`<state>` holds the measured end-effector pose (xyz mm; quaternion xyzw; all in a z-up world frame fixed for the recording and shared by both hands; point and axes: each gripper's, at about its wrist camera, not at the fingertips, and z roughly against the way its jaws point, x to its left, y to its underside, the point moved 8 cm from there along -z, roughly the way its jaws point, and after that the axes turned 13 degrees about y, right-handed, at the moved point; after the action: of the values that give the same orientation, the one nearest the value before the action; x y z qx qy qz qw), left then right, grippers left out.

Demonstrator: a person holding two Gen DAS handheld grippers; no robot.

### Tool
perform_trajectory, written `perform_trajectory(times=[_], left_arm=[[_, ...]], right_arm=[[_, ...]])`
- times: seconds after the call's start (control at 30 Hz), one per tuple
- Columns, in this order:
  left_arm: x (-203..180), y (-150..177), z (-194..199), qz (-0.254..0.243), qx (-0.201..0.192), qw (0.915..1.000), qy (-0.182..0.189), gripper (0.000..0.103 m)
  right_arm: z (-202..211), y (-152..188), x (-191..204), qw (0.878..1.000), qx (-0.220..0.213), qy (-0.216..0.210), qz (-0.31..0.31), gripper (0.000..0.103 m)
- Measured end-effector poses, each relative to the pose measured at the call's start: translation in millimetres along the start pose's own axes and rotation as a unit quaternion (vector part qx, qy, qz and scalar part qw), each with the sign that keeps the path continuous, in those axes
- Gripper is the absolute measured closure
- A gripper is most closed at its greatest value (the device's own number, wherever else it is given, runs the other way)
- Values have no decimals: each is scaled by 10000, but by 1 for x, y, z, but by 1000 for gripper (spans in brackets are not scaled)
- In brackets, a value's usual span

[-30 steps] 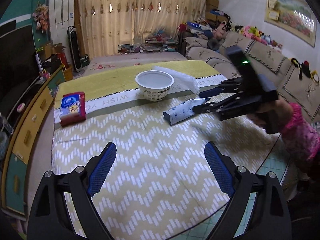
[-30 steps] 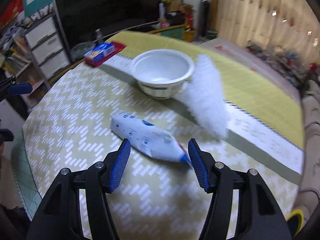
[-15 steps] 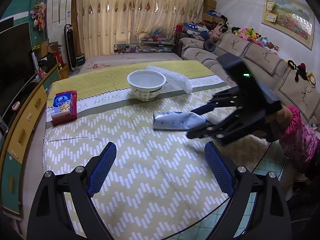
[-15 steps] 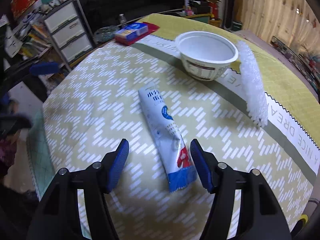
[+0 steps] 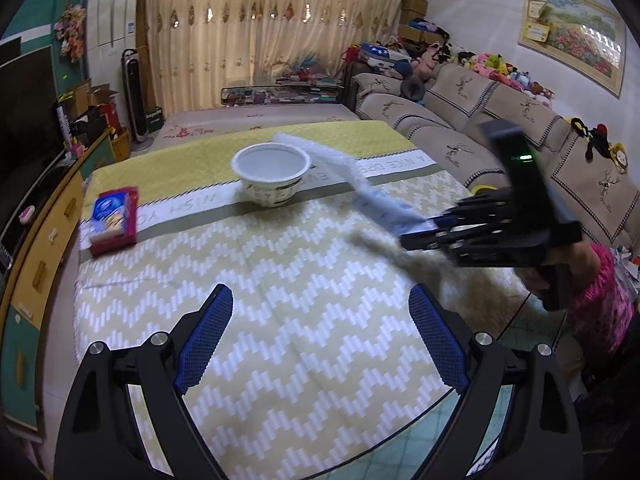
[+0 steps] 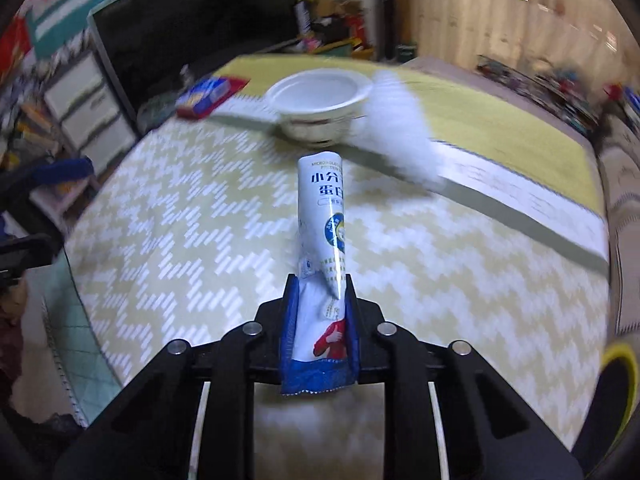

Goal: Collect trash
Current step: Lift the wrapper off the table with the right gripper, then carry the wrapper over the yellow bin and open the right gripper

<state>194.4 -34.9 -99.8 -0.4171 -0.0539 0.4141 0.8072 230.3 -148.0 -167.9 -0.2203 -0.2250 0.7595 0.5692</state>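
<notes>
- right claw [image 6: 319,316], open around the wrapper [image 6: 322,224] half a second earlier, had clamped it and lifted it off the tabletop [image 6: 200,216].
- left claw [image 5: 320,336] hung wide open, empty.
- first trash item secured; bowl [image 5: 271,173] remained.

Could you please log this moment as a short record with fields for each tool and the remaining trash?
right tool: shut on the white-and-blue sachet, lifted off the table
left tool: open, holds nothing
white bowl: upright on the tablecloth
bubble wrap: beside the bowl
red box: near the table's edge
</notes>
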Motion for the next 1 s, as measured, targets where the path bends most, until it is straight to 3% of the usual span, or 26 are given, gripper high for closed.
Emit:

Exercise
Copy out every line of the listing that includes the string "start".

Solution to this exercise
- times: seconds after the call's start (control at 30 Hz), one per tuple
- Measured end-effector poses, each relative to the pose measured at the call's start: translation in millimetres along the start pose's own axes and rotation as a unit quaternion (vector part qx, qy, qz and scalar part qw), each with the sign that keeps the path continuous, in those axes

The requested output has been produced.